THE PROBLEM — Each line of the data below from the one holding "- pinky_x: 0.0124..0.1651" to the one holding "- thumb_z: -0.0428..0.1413", inclusive, is to be reproduced exactly; no other line belongs in the answer.

EXTRACTED MATERIAL —
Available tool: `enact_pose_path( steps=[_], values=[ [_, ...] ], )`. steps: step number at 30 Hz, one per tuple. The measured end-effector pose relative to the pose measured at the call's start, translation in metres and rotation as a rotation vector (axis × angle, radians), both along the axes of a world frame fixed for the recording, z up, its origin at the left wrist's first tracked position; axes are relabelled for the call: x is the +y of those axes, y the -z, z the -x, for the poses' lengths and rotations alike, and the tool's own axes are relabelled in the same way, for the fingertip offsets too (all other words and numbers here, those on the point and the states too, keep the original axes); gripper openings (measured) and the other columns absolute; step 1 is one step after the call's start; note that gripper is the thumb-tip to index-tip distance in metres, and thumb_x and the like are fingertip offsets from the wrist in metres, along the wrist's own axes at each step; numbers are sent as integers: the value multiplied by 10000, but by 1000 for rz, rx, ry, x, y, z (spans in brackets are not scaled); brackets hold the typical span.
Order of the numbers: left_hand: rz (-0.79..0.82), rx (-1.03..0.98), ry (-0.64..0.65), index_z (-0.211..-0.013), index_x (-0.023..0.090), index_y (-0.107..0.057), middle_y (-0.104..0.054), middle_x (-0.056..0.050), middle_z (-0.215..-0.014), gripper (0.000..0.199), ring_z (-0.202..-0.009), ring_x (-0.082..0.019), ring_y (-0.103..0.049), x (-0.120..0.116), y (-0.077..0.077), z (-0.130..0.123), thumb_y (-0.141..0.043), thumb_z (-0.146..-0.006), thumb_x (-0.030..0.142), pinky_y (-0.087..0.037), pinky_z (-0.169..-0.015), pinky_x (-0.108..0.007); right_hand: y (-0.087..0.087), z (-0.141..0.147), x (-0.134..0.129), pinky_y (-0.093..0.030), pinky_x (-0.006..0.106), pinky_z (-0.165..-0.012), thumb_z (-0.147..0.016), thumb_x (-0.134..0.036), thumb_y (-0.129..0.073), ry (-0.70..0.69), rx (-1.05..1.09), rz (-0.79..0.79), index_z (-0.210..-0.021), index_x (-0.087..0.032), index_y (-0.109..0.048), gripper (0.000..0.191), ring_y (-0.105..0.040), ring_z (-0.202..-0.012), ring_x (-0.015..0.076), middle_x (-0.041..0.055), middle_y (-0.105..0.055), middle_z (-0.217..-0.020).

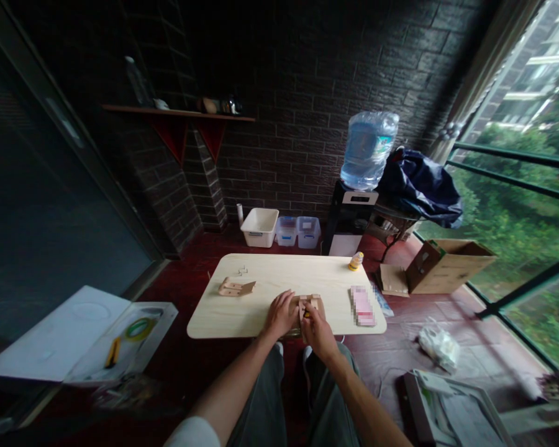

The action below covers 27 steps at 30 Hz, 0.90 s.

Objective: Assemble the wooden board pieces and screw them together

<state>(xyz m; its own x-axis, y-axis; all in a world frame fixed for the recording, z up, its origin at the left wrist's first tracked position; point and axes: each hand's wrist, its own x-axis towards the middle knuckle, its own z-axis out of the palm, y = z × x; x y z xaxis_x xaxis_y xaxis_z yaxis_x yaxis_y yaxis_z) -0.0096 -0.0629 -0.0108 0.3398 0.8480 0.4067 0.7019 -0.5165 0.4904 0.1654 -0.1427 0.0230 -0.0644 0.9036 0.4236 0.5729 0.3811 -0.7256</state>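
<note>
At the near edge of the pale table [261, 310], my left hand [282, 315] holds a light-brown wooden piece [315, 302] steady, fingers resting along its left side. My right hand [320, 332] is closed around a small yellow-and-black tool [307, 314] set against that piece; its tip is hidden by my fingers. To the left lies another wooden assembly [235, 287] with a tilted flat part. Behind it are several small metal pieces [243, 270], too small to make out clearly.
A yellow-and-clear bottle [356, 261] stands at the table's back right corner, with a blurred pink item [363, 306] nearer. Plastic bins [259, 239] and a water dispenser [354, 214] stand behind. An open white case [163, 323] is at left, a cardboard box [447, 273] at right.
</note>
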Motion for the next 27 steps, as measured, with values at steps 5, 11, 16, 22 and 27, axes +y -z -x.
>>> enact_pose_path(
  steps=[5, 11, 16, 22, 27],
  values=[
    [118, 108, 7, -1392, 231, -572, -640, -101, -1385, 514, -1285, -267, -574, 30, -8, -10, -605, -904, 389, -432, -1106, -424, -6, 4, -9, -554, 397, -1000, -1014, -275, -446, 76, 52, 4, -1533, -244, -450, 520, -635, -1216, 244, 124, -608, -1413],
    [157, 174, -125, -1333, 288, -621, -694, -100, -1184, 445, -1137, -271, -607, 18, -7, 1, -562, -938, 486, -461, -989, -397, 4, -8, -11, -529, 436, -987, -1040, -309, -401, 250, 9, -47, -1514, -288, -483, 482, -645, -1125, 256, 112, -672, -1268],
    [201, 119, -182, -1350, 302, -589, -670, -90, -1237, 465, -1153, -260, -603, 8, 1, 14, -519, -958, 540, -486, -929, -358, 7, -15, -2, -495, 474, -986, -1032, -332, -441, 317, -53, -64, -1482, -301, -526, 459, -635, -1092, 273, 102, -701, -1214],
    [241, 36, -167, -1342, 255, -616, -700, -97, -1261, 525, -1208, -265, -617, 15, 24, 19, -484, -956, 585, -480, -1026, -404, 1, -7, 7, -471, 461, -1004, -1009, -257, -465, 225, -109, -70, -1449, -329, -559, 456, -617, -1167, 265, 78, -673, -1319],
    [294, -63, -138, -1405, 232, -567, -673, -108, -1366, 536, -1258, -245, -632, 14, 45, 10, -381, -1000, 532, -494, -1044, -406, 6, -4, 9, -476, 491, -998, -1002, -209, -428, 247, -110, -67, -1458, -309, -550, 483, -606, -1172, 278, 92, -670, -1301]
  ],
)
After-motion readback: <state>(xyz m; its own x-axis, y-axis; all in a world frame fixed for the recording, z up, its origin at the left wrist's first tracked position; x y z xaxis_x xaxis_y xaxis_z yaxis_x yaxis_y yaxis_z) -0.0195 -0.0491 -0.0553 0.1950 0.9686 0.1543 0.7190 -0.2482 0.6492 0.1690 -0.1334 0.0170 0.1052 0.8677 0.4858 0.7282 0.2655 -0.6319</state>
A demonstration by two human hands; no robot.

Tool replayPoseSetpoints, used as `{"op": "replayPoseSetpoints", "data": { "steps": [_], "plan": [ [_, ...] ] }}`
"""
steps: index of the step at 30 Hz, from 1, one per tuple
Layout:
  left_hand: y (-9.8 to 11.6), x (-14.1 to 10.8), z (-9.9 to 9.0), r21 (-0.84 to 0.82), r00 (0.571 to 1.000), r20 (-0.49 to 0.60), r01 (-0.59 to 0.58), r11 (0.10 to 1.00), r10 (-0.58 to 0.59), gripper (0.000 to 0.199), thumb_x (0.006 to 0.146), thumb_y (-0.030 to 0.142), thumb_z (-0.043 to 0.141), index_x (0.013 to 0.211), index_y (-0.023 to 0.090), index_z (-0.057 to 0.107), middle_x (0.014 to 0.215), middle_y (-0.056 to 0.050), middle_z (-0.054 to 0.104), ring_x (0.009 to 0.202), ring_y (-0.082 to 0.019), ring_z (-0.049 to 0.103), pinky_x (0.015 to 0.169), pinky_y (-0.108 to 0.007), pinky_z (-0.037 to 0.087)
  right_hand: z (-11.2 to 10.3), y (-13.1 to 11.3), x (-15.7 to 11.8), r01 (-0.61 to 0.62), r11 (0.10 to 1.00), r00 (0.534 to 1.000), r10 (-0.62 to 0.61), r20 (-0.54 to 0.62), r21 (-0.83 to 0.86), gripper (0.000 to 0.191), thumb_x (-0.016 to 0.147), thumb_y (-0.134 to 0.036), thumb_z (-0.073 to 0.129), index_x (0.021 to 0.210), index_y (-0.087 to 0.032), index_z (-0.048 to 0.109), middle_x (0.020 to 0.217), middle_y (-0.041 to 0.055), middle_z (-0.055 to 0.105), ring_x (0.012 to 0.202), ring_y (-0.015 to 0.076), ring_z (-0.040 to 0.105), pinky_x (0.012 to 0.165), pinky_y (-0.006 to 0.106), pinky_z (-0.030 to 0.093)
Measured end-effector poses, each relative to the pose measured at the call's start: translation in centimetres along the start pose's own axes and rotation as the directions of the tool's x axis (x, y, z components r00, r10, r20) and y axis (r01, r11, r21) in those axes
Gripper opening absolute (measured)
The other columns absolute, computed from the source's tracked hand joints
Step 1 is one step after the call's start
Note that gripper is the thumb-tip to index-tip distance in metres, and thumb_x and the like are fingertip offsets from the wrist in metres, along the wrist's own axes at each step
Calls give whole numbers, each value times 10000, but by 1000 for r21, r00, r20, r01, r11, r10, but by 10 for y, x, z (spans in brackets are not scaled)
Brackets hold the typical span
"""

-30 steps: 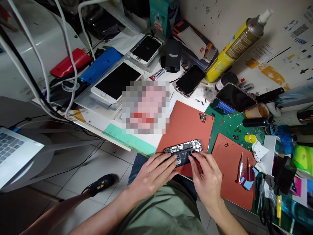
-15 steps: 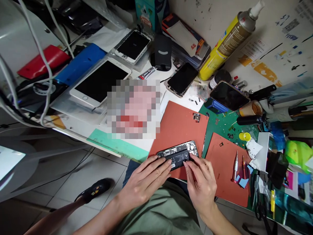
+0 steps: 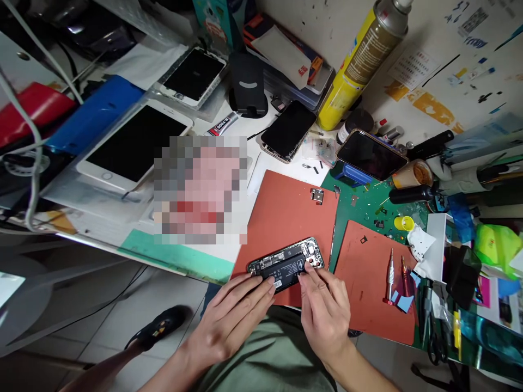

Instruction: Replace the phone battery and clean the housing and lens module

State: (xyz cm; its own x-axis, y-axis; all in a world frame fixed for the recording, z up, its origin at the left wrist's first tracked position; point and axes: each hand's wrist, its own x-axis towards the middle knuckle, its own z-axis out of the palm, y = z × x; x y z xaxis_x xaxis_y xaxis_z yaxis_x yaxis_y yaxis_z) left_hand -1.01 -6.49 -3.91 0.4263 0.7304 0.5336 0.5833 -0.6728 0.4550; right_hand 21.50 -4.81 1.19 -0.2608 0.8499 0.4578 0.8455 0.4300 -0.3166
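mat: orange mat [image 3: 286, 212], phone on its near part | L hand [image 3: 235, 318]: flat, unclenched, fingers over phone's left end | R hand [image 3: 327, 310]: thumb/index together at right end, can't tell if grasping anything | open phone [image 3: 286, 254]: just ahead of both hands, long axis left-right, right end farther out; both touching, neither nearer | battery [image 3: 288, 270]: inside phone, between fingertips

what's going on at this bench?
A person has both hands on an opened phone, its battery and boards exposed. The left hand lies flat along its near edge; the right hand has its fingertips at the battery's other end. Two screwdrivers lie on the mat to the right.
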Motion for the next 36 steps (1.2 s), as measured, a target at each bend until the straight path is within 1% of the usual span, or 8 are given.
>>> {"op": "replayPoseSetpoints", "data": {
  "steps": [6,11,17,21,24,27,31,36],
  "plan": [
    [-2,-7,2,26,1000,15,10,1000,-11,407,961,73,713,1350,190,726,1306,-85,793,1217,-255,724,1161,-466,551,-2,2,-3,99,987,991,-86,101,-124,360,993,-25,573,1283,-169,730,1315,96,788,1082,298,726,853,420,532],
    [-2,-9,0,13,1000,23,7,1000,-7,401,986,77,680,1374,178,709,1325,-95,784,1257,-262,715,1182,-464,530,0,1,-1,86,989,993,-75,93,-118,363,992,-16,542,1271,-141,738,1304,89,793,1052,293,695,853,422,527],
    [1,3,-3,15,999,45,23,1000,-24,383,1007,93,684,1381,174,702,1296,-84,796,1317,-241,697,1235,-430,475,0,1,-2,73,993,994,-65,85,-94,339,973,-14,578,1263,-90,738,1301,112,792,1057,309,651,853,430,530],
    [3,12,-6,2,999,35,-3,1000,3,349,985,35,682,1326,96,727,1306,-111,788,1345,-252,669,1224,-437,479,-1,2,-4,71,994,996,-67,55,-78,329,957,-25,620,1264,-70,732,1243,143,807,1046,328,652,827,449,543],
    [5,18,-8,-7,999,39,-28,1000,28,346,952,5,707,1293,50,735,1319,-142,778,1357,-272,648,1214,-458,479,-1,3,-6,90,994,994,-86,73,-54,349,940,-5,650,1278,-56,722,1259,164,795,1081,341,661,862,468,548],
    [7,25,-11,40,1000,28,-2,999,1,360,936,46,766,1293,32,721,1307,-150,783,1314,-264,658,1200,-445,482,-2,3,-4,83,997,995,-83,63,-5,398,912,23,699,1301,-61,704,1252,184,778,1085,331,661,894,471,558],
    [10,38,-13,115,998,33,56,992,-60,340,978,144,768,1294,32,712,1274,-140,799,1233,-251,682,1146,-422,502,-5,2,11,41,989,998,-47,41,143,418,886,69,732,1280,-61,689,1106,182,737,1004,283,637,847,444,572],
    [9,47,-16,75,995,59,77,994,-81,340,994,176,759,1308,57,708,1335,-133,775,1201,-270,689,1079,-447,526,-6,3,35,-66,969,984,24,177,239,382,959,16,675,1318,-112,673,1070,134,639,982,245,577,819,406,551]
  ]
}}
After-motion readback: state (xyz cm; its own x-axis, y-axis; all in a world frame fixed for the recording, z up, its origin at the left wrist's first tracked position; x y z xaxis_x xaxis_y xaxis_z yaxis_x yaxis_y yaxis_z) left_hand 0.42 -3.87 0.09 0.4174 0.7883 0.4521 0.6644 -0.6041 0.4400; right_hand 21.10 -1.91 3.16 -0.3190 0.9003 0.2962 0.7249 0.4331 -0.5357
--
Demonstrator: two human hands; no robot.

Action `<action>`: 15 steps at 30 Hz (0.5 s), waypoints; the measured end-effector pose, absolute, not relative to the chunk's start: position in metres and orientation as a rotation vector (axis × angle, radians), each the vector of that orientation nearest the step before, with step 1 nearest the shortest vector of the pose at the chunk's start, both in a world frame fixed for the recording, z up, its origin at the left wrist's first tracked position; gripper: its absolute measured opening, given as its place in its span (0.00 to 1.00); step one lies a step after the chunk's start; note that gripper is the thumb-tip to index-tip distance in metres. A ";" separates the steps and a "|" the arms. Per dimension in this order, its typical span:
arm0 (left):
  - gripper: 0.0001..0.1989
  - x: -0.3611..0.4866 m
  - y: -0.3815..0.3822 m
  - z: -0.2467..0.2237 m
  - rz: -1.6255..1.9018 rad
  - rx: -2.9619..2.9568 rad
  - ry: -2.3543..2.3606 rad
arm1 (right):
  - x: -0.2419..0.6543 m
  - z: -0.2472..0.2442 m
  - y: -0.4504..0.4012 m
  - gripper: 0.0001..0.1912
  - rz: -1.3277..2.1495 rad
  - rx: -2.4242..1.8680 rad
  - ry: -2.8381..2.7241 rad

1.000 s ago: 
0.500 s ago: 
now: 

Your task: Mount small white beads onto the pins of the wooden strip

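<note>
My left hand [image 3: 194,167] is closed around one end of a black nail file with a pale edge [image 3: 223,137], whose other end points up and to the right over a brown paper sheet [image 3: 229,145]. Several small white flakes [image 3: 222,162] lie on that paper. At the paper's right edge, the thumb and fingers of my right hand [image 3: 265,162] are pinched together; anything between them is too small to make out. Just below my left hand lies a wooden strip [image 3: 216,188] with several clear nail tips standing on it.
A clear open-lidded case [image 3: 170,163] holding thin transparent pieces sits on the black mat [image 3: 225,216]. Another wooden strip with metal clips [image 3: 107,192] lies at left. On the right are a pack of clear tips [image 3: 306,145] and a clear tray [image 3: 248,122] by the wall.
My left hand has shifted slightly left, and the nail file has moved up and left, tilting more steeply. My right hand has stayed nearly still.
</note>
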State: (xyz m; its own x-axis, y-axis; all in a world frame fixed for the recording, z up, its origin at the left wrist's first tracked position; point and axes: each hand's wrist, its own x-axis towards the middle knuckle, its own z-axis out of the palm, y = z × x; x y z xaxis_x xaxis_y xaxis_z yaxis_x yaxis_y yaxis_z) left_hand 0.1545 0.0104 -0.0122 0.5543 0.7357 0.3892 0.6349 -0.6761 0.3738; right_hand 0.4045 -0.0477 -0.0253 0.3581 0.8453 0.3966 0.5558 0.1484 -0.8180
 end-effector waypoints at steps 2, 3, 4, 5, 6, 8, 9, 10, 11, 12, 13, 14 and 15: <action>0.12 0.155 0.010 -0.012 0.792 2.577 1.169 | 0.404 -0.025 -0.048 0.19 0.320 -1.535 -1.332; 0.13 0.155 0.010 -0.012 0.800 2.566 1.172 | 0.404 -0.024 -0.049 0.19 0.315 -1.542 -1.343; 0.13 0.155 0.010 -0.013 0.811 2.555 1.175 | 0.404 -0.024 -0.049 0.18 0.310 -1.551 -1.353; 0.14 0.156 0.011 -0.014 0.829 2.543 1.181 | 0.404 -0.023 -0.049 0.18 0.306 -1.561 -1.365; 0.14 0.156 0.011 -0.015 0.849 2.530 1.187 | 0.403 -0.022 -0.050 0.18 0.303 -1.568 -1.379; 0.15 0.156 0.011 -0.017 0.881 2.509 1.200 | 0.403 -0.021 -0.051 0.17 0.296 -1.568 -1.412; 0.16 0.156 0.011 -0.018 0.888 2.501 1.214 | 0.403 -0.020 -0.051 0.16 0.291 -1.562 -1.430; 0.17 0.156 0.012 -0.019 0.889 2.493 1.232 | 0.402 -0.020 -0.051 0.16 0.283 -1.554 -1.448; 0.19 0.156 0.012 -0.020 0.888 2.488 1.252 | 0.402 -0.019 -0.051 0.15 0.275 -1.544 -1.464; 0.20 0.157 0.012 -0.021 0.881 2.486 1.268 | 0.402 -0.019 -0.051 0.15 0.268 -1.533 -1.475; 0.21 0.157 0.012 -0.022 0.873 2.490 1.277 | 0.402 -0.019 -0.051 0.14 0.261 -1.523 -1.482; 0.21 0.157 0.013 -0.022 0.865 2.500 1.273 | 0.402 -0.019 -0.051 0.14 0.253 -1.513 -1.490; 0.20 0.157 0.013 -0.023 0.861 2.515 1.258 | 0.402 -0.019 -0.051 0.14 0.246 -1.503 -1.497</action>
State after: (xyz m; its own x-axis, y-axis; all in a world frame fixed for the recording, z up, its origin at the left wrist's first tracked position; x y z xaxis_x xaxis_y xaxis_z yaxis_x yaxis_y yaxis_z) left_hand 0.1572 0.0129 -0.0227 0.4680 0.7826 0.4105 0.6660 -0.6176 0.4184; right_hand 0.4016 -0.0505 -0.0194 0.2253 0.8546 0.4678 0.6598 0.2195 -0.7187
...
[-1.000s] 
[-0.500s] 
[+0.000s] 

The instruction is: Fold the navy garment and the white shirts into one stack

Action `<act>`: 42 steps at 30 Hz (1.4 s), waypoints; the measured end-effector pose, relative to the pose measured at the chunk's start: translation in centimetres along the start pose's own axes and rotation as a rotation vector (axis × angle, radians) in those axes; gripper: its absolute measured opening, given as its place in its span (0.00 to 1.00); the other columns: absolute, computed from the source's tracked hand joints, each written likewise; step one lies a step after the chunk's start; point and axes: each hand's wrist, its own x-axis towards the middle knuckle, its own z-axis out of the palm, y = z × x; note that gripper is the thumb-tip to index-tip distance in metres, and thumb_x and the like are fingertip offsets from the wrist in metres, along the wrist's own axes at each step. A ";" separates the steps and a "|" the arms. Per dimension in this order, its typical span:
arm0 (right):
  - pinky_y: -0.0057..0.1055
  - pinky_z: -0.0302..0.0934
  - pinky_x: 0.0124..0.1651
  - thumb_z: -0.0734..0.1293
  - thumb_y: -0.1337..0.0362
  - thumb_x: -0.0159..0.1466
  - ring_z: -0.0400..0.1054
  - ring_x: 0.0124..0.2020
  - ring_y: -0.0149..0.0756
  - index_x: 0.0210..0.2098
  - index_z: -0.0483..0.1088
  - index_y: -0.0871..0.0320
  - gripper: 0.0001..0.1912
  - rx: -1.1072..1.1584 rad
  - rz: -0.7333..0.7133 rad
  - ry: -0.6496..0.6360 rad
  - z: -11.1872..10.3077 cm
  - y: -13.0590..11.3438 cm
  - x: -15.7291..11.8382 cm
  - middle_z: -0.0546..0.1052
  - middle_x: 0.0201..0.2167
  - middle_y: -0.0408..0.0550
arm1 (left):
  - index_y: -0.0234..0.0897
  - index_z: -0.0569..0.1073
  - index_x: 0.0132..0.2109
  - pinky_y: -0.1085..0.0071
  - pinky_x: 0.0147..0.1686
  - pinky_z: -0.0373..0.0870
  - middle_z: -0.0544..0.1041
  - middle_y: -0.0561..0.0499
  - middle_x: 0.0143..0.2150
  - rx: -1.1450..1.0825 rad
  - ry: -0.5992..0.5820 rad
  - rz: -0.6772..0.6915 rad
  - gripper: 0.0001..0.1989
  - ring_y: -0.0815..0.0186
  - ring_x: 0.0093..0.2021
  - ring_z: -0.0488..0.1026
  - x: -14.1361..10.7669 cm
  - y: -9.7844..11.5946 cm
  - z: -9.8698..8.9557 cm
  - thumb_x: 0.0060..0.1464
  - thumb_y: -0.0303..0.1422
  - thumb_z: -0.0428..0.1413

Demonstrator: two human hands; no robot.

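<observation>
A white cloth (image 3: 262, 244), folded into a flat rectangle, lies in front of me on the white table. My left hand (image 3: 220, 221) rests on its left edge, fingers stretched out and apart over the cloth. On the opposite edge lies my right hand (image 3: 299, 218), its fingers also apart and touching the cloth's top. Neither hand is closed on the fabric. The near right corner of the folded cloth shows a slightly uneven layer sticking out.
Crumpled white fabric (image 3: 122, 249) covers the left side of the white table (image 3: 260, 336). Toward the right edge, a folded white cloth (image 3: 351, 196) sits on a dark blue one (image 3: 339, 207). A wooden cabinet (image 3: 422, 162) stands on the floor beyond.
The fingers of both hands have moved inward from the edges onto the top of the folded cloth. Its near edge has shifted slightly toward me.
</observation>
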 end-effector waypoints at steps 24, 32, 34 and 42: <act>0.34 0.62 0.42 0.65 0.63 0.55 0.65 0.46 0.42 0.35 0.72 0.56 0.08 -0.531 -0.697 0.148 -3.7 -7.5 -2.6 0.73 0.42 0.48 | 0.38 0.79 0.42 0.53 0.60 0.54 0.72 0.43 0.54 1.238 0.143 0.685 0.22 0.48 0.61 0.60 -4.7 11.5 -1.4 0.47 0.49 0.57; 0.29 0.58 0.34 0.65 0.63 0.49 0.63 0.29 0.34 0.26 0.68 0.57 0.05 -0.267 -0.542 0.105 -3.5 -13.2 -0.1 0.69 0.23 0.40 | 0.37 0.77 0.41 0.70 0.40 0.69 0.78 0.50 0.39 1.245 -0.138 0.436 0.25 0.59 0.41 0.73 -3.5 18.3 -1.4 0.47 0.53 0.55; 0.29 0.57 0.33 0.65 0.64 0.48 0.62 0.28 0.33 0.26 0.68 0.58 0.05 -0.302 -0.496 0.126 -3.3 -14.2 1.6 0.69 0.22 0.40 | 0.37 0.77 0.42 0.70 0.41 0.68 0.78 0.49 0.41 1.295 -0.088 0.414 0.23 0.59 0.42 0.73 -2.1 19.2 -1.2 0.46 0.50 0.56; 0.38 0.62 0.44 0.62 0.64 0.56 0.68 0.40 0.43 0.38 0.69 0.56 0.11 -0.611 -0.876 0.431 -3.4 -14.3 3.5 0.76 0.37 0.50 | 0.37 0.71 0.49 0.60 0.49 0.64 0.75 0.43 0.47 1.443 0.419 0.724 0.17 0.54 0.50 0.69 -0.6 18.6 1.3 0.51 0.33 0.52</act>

COMPLETED EXERCISE —
  - pinky_x: 0.0124..0.1651
  - thumb_z: -0.0734..0.1293
  - thumb_y: -0.1337..0.0362
  - thumb_x: -0.0159..0.1466
  - ring_z: -0.0400..0.1054
  - ring_x: 0.0124..0.2020
  - ring_y: -0.0149..0.0756
  - index_x: 0.0210..0.2098
  - index_z: -0.0483..0.1088
  - index_y: -0.0871..0.0320
  - gripper: 0.0001..0.1912
  - rx: -1.1072..1.1584 rad
  - rz: -0.7333..0.7133 rad
  - ry: -0.6496..0.6360 rad
  - z: -11.1872..10.3077 cm
  - y: -13.0590..11.3438 cm
  - x: -15.7291..11.8382 cm
  - middle_z: -0.0546..0.1052
  - middle_x: 0.0201..0.2167
  - middle_y: -0.0408..0.0550
arm1 (left):
  - index_y: -0.0234..0.0897
  - index_z: -0.0569..0.1073
  - index_x: 0.0132..0.2109
  - pinky_y: -0.1085..0.0071
  - pinky_x: 0.0147..0.1686
  - pinky_z: -0.0373..0.0870
  - middle_z: -0.0544..0.1041
  - middle_y: -0.0561..0.0499
  - middle_x: 0.0143..0.2150
  - rx: -1.1450..1.0825 rad
  - ry: -0.5992..0.5820 rad
  - rz: -0.6772..0.6915 rad
  - gripper: 0.0001..0.1989
  - ring_y: -0.0815..0.0186
  - ring_x: 0.0093..0.2021
  - ring_z: -0.0488..0.1026
  - x: -14.1361..10.7669 cm
  - y: -9.7844..11.5946 cm
  - z: -9.8698..8.9557 cm
  - thumb_x: 0.0060..0.1464
  - thumb_y: -0.0303..0.1422
  - thumb_z: -0.0428..0.1413

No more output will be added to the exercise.